> [YOUR GOAL]: Everything in the data should be repeated exactly, save for the images.

> [INFORMATION SHOWN]:
▽

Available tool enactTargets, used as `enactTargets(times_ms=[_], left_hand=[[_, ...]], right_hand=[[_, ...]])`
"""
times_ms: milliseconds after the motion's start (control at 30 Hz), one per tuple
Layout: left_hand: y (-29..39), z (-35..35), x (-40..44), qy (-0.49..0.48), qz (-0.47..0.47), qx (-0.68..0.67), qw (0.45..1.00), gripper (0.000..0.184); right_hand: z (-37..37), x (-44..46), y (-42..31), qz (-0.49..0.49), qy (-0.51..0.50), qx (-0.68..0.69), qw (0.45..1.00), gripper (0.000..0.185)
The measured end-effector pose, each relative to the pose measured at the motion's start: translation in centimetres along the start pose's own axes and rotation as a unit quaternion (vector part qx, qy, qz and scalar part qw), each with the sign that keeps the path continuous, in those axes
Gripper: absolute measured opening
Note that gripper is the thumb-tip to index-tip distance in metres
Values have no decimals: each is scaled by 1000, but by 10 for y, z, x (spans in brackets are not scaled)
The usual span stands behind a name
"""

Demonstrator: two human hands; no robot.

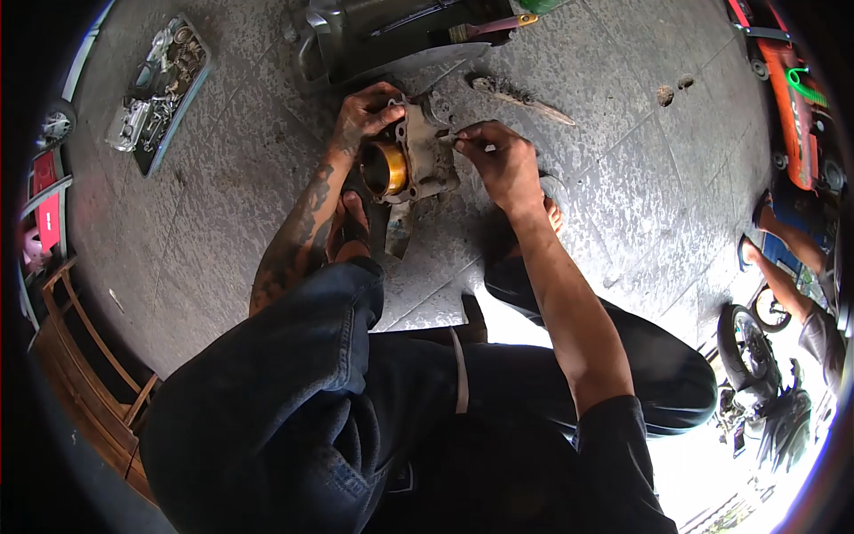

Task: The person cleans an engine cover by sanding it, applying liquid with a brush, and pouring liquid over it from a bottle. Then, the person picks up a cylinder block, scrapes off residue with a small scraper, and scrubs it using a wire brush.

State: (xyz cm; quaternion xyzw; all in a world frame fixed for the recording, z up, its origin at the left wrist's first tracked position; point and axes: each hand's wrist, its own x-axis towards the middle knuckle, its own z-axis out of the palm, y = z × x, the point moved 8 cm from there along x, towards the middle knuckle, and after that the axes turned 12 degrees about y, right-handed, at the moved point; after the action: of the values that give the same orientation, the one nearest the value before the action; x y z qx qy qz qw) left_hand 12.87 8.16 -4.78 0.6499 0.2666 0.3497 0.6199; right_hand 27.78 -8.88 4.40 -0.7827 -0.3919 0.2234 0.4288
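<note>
An engine cylinder block (431, 158) is tilted in front of me, with its round bore (384, 169) facing left and shining yellow-orange inside. My left hand (369, 109) grips the block's upper left edge, fingers closed around it. At the block's right side, my right hand (503, 162) is closed in a pinch, thumb and forefinger together close to the metal. Whatever sits between those fingertips is too small to make out. Below the block, a flat piece (398, 230) shows on the floor near my foot.
A wire brush (525, 100) lies on the grey floor beyond the block. Behind it stands a dark basin (391, 67) with a paintbrush (485, 29) across it. Metal parts fill a tray (160, 147) at upper left. An orange jack (792, 116) and another person's arm (783, 271) are at right.
</note>
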Motion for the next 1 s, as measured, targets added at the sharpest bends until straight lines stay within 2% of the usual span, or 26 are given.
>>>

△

> [ANSWER SPACE]:
Available tool enactTargets, used as `enactTargets(times_ms=[_], left_hand=[[_, ...]], right_hand=[[_, ...]])`
"""
times_ms: milliseconds after the motion's start (control at 30 Hz), one per tuple
Layout: left_hand: y (-29..39), z (-35..35), x (-40..44), qy (-0.49..0.48), qz (-0.47..0.47), qx (-0.68..0.67), qw (0.45..1.00), gripper (0.000..0.184); right_hand: z (-37..37), x (-44..46), y (-42..31), qz (-0.49..0.49), qy (-0.51..0.50), qx (-0.68..0.69), qw (0.45..1.00), gripper (0.000..0.185)
The measured end-effector pose, each relative to the pose measured at the motion's start: translation in centimetres along the start pose's own axes and rotation as a unit quaternion (vector part qx, qy, qz and scalar part qw), each with the sign that keeps the path continuous, in those axes
Gripper: absolute measured opening
Note that gripper is the thumb-tip to index-tip distance in metres
Values have no decimals: each is scaled by 1000, but by 10 for y, z, x (spans in brackets are not scaled)
The usual span stands behind a name
"""

Demonstrator: two human hands; no robot.


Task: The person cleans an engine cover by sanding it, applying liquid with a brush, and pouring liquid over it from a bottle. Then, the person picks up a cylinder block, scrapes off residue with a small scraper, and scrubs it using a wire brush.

State: (xyz cm; quaternion xyzw; all in a world frame fixed for the recording, z up, its origin at the left wrist's first tracked position; point and axes: each hand's wrist, its own x-axis towards the middle knuckle, its own z-axis out of the palm, y = z × x, the point moved 8 cm from there along x, towards the middle knuckle, and after that the axes turned 12 degrees about y, right-handed, at the moved point; after the action: of the values that give the same orientation, the one nearest the value before the action; x y z qx qy qz qw) left_hand 12.87 8.16 -4.78 0.6499 0.2666 0.3497 0.6199; right_hand 27.78 -8.88 4.40 -0.7827 -0.3919 0.2234 0.4288
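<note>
An engine cylinder block (431, 158) is tilted in front of me, with its round bore (384, 169) facing left and shining yellow-orange inside. My left hand (369, 109) grips the block's upper left edge, fingers closed around it. At the block's right side, my right hand (503, 162) is closed in a pinch, thumb and forefinger together close to the metal. Whatever sits between those fingertips is too small to make out. Below the block, a flat piece (398, 230) shows on the floor near my foot.
A wire brush (525, 100) lies on the grey floor beyond the block. Behind it stands a dark basin (391, 67) with a paintbrush (485, 29) across it. Metal parts fill a tray (160, 147) at upper left. An orange jack (792, 116) and another person's arm (783, 271) are at right.
</note>
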Motion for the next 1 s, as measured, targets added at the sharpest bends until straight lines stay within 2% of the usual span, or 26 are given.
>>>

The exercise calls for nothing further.